Activity: In the records below, find the line containing "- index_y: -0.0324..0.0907" and the line containing "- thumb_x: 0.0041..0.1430"; please repeat exactly the lines from one to the other, both included, and nothing more.

╔══

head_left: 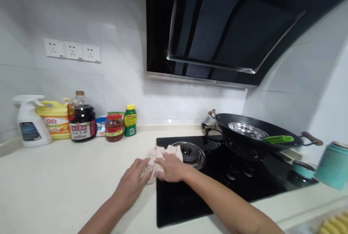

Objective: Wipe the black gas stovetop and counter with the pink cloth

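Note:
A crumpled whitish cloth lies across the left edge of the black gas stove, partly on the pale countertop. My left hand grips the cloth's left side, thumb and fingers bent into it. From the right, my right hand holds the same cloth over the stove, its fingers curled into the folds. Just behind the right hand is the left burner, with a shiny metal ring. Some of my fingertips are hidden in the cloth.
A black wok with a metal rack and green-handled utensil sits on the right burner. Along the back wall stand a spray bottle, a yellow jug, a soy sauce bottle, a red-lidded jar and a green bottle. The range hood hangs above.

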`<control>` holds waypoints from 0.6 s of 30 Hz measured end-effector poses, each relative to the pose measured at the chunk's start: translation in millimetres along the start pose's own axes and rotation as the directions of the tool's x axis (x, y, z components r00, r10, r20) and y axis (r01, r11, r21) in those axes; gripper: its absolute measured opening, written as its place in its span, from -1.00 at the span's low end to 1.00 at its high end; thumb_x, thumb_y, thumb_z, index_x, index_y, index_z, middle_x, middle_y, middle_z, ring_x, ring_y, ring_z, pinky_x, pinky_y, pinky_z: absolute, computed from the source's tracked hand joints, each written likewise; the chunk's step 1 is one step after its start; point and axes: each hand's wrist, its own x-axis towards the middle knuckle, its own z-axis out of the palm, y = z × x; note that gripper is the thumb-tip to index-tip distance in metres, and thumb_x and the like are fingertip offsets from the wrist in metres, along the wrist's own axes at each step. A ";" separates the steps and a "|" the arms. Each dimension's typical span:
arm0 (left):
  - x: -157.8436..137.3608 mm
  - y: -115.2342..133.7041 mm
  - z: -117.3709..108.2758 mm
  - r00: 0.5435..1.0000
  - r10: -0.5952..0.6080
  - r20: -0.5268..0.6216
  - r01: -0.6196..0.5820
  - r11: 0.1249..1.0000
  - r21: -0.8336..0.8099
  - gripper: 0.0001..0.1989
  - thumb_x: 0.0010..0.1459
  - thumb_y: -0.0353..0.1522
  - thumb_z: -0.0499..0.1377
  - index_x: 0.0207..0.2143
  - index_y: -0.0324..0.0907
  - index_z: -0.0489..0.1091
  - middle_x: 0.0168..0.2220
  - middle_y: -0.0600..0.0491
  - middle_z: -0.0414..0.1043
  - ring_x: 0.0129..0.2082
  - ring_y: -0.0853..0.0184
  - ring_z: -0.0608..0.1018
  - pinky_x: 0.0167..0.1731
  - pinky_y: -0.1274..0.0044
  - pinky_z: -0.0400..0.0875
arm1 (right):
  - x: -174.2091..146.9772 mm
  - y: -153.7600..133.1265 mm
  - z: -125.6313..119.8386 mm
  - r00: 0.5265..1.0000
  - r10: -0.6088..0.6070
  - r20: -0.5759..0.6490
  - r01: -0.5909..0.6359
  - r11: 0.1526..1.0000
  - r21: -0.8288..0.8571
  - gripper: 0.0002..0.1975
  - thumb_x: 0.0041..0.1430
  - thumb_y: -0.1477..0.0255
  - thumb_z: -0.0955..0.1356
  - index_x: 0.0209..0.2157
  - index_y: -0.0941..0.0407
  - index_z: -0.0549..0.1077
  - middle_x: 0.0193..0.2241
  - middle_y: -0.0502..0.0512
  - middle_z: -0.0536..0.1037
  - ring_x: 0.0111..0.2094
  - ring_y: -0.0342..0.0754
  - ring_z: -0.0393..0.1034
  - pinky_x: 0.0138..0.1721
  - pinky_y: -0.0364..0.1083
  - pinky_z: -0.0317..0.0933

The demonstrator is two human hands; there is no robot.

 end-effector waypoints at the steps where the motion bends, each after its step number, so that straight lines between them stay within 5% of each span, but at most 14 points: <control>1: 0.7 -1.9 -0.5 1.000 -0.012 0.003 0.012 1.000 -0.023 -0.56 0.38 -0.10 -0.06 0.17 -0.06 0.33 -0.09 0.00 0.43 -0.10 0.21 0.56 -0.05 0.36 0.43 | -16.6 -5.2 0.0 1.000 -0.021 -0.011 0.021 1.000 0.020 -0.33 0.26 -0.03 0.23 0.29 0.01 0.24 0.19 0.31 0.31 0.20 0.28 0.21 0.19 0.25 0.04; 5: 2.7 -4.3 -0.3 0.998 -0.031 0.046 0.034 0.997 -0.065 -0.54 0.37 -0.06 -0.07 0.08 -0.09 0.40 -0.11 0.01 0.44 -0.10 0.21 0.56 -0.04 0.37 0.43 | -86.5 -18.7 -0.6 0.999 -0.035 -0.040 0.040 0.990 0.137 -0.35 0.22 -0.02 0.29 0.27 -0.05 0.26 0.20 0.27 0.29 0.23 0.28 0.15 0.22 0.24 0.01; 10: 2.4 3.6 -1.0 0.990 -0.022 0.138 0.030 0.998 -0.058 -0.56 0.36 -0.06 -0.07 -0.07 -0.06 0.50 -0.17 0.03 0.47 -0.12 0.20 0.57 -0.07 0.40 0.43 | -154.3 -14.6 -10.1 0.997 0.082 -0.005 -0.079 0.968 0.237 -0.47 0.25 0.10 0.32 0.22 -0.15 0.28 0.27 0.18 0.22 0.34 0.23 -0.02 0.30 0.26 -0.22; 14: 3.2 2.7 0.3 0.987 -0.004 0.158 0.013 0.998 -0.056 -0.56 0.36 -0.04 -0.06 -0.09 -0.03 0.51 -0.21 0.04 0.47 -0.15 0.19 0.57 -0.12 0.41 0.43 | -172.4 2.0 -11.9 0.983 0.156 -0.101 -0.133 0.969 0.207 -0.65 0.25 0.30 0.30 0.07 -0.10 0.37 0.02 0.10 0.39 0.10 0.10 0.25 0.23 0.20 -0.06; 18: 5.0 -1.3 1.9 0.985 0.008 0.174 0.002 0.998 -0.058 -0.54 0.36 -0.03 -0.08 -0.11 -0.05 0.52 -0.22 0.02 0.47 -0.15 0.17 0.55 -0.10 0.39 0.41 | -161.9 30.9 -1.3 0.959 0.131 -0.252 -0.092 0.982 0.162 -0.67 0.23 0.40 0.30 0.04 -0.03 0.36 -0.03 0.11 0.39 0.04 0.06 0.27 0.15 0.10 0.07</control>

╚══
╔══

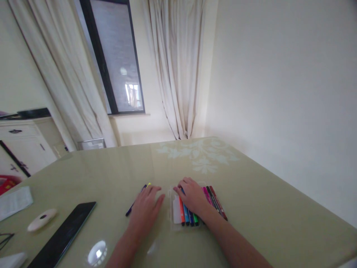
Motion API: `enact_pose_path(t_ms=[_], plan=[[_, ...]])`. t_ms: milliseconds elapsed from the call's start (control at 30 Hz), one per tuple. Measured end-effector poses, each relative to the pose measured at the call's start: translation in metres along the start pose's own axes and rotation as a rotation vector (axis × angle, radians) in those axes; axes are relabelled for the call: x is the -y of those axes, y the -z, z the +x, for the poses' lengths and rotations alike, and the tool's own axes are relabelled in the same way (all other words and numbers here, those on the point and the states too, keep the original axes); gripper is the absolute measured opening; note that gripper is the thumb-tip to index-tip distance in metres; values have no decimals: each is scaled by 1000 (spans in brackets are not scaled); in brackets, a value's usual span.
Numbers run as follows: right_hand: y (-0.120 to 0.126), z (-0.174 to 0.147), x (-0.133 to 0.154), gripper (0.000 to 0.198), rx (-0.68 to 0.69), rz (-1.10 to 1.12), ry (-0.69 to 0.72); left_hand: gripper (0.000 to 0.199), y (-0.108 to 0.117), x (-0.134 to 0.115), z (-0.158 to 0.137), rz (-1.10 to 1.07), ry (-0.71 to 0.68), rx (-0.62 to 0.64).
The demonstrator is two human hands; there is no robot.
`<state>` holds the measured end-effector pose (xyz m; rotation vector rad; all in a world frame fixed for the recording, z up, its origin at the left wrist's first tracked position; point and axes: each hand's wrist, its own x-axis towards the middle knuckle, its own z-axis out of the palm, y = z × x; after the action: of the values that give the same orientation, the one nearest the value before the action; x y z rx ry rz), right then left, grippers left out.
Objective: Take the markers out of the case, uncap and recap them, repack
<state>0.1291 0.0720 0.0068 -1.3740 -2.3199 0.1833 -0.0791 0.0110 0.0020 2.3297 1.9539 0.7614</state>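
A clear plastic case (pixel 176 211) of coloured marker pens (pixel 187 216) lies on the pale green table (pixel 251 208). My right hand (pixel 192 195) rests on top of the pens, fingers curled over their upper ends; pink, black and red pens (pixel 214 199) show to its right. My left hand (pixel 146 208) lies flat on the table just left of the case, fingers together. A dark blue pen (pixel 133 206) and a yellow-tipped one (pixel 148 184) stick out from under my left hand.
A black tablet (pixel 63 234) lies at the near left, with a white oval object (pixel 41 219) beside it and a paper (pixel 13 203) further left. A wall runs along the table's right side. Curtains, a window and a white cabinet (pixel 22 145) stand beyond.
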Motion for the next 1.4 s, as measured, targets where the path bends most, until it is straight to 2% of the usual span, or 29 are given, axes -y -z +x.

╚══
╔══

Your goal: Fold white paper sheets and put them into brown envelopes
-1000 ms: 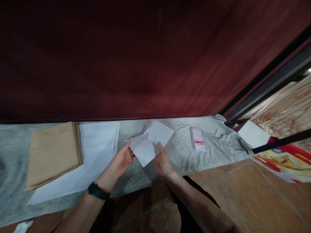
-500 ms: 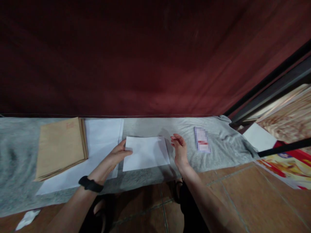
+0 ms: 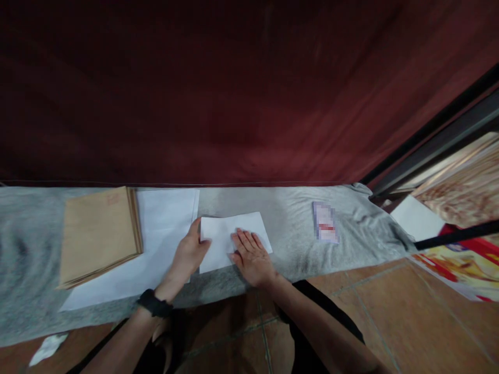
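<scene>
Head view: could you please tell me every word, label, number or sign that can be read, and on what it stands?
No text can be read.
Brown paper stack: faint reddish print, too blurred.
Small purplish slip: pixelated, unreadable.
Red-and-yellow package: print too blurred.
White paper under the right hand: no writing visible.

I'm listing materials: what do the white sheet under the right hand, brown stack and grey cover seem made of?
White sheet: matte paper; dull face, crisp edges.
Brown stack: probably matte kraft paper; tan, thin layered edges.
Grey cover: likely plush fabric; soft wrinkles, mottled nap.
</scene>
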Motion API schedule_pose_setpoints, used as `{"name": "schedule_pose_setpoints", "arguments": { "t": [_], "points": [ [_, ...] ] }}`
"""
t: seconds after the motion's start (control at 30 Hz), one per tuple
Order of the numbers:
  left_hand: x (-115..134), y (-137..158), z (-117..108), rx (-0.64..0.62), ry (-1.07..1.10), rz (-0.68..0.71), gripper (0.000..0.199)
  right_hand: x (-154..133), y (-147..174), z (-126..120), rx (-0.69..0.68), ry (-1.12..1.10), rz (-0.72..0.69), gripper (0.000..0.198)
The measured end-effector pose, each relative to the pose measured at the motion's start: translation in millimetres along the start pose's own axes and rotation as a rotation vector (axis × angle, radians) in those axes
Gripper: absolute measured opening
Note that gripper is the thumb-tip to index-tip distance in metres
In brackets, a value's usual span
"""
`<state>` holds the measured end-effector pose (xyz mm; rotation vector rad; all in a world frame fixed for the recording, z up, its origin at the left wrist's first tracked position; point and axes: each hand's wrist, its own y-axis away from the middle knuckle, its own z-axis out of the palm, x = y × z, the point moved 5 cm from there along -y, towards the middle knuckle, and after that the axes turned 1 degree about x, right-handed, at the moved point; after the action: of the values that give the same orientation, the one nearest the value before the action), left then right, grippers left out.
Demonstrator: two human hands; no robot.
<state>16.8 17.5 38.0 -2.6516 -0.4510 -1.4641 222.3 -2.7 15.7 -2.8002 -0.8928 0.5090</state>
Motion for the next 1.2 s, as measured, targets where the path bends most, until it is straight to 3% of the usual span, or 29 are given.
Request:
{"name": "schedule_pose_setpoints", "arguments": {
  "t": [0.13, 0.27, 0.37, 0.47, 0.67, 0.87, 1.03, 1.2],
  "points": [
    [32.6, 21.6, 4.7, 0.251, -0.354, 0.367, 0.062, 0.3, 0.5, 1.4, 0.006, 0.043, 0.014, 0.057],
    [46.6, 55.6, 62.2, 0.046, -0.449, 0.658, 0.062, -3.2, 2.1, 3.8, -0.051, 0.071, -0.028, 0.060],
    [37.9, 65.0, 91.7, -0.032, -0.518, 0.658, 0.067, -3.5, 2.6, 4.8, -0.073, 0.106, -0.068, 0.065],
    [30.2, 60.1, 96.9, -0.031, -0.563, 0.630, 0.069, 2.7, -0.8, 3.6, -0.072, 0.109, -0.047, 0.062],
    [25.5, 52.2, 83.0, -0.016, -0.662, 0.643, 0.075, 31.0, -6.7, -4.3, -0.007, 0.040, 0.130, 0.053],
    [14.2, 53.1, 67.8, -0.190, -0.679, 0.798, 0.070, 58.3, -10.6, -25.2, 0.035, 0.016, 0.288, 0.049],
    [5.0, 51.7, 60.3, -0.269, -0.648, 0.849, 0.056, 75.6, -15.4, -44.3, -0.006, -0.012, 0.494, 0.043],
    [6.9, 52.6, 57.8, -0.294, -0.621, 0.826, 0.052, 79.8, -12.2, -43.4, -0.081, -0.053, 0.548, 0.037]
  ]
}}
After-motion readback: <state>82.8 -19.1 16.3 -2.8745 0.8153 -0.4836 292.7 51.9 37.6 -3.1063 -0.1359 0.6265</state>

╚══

Completed task:
  - index_y: -0.0324..0.0907
  - index_z: -0.0489..0.1091
  - middle_x: 0.0168..0.2220
  - middle_y: -0.0600..0.0491
  - middle_z: -0.0414..0.1043
  - ring_x: 0.0129..0.2082
  - ring_y: -0.0853..0.0184
  - ring_z: -0.0608..0.1018
  - pinky_x: 0.0167..0.1731
  - pinky_y: -0.1274..0.0044
  - pinky_z: -0.0400..0.0875
arm1 (right):
  - x: -174.2091..146.9772 mm
  - y: -153.7600..133.1265 mm
  - z: -125.6313..119.8386 mm
  - r00: 0.5265..1.0000
  - r10: -0.6088..0.6070
  - r20: -0.5759..0.6490
  - r01: -0.5909..0.6359
  - r11: 0.1526..1.0000
  - r21: -0.8288..0.8571
  - gripper: 0.0002..0.1975
  - thumb_x: 0.0041..0.1430

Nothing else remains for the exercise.